# BRIEF
When the word "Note" shows up in a line of the data below, copy that whole line.

(Saved data entries)

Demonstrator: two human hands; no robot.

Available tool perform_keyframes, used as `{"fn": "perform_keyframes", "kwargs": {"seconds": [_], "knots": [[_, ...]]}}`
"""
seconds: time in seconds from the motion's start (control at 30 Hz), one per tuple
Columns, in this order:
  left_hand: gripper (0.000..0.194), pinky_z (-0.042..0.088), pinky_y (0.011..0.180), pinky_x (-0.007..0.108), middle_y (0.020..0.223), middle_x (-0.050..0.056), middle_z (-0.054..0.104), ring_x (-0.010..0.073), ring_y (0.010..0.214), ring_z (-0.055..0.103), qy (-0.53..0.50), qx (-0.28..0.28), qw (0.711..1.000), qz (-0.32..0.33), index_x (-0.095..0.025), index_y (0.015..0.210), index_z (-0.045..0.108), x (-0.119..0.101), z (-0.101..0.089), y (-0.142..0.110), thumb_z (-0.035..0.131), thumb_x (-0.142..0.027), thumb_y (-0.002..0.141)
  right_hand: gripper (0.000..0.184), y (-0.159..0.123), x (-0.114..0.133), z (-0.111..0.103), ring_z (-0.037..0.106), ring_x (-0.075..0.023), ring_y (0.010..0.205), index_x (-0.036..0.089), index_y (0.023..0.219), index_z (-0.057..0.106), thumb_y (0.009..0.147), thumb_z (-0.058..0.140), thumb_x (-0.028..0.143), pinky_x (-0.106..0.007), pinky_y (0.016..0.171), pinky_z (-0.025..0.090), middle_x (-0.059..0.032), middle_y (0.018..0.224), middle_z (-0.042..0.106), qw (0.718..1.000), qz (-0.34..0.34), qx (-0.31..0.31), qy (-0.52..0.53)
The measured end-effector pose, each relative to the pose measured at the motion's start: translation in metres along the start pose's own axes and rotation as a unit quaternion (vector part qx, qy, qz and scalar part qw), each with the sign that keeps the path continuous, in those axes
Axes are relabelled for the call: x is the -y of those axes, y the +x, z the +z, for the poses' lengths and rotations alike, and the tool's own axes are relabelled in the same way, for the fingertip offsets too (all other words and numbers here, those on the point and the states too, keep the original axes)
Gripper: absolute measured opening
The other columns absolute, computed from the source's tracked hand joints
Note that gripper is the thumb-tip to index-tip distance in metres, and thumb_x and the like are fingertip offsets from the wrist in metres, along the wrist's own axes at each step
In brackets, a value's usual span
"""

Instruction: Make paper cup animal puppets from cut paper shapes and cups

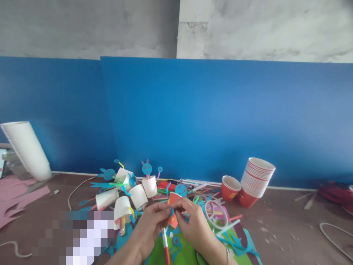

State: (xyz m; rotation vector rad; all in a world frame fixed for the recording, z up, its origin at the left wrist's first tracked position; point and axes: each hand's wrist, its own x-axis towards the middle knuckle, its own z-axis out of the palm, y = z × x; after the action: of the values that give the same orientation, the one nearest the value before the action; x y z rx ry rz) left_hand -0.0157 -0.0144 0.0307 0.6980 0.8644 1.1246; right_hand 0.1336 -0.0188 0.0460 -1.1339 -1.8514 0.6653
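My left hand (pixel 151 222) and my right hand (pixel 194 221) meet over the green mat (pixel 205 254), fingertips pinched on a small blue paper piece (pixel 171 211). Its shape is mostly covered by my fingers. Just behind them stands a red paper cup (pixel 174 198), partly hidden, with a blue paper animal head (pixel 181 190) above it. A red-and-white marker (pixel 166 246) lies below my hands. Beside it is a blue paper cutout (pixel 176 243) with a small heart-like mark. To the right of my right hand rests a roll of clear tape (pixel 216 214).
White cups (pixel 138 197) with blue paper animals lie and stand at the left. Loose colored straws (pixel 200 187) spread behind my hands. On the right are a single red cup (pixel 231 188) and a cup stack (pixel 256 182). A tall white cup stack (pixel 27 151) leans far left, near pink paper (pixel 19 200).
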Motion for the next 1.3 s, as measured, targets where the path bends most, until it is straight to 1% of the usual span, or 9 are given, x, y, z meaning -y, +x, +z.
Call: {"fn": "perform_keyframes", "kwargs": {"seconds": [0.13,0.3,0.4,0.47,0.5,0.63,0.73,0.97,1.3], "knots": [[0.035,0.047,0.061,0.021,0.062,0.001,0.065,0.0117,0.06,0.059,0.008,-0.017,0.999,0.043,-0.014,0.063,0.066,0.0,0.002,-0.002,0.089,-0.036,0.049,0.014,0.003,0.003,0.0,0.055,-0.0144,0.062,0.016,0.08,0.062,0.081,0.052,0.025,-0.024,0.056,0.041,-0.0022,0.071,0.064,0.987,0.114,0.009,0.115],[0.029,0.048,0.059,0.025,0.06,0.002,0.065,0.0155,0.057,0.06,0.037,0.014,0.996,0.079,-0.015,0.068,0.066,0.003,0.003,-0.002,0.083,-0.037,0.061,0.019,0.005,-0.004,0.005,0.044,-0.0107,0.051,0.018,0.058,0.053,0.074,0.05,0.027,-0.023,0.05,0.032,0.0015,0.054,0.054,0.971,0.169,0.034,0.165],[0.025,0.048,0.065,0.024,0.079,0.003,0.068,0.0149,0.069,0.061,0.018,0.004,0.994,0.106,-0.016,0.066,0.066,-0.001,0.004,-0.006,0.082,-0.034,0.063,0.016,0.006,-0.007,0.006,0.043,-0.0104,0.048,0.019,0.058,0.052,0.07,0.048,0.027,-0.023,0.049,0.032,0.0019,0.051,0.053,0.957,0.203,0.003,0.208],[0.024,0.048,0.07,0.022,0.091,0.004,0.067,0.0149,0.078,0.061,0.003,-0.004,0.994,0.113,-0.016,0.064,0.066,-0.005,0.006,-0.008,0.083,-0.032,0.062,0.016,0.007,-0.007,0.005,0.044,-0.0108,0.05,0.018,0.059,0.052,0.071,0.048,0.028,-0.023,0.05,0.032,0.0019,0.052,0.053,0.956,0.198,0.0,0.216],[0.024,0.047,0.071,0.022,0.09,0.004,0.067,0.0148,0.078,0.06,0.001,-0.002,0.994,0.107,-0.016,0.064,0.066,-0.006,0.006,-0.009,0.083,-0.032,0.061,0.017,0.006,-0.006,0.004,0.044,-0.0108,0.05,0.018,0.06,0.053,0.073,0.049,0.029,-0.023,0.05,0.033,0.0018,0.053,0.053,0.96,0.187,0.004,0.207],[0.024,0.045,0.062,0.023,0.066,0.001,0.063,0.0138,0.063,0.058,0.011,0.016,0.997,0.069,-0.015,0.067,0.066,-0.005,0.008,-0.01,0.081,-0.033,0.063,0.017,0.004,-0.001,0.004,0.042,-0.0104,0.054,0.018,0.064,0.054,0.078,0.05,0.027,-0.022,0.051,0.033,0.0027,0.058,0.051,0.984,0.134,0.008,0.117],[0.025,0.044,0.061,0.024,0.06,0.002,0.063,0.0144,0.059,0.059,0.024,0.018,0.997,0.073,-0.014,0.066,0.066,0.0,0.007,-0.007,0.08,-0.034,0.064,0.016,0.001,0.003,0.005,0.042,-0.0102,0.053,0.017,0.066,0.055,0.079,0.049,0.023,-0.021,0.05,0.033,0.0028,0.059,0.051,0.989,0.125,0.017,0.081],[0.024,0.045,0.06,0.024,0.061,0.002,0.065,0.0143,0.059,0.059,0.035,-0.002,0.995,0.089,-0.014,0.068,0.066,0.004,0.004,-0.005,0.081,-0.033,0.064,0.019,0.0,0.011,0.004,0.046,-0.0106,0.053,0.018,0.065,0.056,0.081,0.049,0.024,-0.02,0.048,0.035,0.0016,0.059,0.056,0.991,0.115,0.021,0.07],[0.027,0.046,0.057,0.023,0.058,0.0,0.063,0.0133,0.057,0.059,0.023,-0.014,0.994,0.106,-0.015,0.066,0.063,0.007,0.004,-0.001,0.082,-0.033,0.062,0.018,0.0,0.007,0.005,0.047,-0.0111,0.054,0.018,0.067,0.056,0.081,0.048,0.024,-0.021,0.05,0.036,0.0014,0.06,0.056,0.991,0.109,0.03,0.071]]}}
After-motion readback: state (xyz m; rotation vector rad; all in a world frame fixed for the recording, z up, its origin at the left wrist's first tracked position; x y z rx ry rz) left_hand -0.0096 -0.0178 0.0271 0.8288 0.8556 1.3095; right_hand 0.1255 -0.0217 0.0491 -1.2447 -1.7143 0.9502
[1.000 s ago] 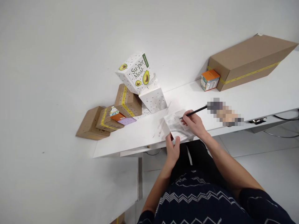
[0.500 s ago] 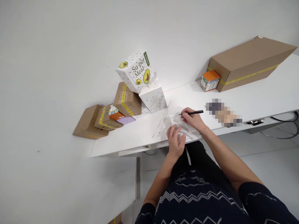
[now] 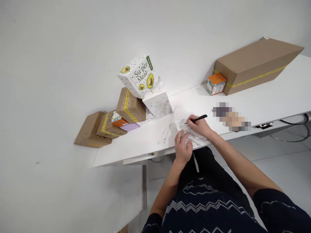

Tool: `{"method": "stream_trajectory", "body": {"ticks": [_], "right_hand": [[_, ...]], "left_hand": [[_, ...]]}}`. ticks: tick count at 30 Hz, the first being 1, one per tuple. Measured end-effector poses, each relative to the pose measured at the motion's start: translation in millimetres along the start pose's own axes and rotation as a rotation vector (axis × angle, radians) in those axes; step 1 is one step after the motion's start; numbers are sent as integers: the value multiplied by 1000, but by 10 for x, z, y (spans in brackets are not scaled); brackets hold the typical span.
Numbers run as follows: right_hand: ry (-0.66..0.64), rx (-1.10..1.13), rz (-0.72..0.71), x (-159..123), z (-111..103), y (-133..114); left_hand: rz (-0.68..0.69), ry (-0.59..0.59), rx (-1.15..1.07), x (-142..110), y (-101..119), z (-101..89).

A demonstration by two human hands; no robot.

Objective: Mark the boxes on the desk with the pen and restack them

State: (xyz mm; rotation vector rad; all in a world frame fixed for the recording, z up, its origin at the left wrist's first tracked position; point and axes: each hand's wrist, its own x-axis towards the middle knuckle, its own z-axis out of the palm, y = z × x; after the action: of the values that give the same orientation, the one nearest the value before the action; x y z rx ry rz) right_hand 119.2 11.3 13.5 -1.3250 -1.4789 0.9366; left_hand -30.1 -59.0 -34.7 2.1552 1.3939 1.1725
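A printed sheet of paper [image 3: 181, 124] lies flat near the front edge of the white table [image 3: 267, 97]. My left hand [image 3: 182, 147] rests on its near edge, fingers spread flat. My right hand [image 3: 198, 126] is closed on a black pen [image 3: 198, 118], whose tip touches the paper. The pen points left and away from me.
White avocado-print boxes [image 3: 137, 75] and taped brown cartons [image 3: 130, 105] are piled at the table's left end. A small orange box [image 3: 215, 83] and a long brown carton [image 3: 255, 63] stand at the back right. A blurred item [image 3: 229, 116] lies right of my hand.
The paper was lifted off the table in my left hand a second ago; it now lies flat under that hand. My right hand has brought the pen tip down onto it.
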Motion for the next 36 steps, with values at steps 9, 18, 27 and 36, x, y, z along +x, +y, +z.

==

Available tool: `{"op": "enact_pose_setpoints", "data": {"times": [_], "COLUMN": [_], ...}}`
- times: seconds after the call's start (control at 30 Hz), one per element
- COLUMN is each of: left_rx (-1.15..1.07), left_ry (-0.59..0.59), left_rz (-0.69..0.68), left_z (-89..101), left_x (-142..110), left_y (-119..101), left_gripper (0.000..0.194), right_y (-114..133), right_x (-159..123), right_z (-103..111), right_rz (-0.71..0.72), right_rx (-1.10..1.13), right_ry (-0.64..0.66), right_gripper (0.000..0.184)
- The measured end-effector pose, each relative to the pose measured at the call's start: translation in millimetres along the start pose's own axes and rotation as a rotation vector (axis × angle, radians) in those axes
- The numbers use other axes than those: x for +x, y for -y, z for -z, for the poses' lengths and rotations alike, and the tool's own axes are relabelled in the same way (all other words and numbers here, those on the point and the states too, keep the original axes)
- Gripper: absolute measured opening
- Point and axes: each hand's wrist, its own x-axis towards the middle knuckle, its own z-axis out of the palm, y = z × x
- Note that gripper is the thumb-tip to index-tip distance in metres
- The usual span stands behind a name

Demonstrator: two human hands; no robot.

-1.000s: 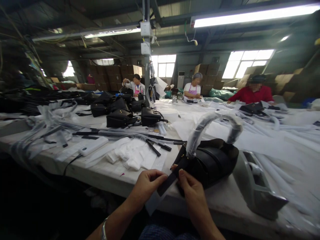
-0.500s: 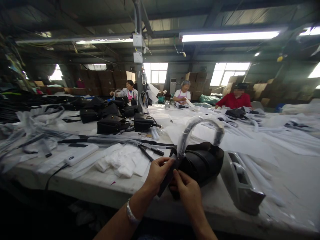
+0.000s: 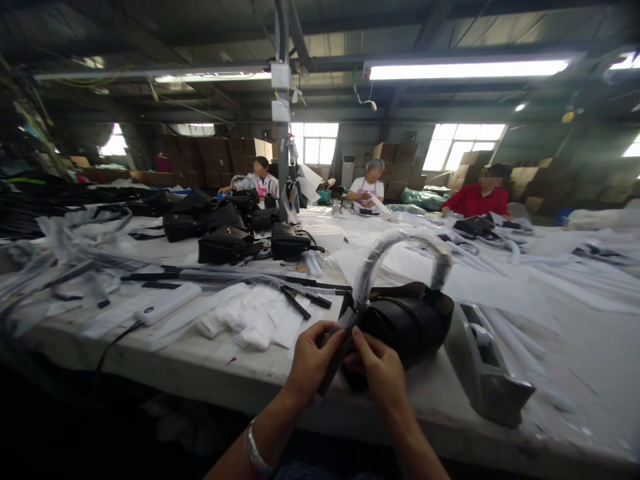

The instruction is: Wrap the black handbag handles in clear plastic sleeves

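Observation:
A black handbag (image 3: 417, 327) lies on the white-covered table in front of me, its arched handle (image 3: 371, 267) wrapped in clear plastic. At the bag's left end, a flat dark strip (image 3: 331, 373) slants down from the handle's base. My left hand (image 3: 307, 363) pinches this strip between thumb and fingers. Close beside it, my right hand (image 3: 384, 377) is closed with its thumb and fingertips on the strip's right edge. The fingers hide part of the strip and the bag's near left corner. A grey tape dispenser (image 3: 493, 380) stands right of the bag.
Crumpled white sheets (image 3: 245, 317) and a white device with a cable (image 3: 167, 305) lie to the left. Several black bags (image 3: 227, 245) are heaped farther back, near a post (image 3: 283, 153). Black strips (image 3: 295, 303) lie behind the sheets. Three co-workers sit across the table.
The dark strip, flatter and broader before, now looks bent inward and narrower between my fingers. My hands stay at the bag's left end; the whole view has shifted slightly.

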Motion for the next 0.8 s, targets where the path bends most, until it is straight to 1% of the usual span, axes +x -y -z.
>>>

# WRITTEN SOLUTION
Note that gripper is the thumb-tip to index-tip distance in metres, and thumb_x and the like are fingertip offsets from the wrist in metres, along the wrist's own axes at each step
- Note that gripper is the thumb-tip to index-tip distance in metres

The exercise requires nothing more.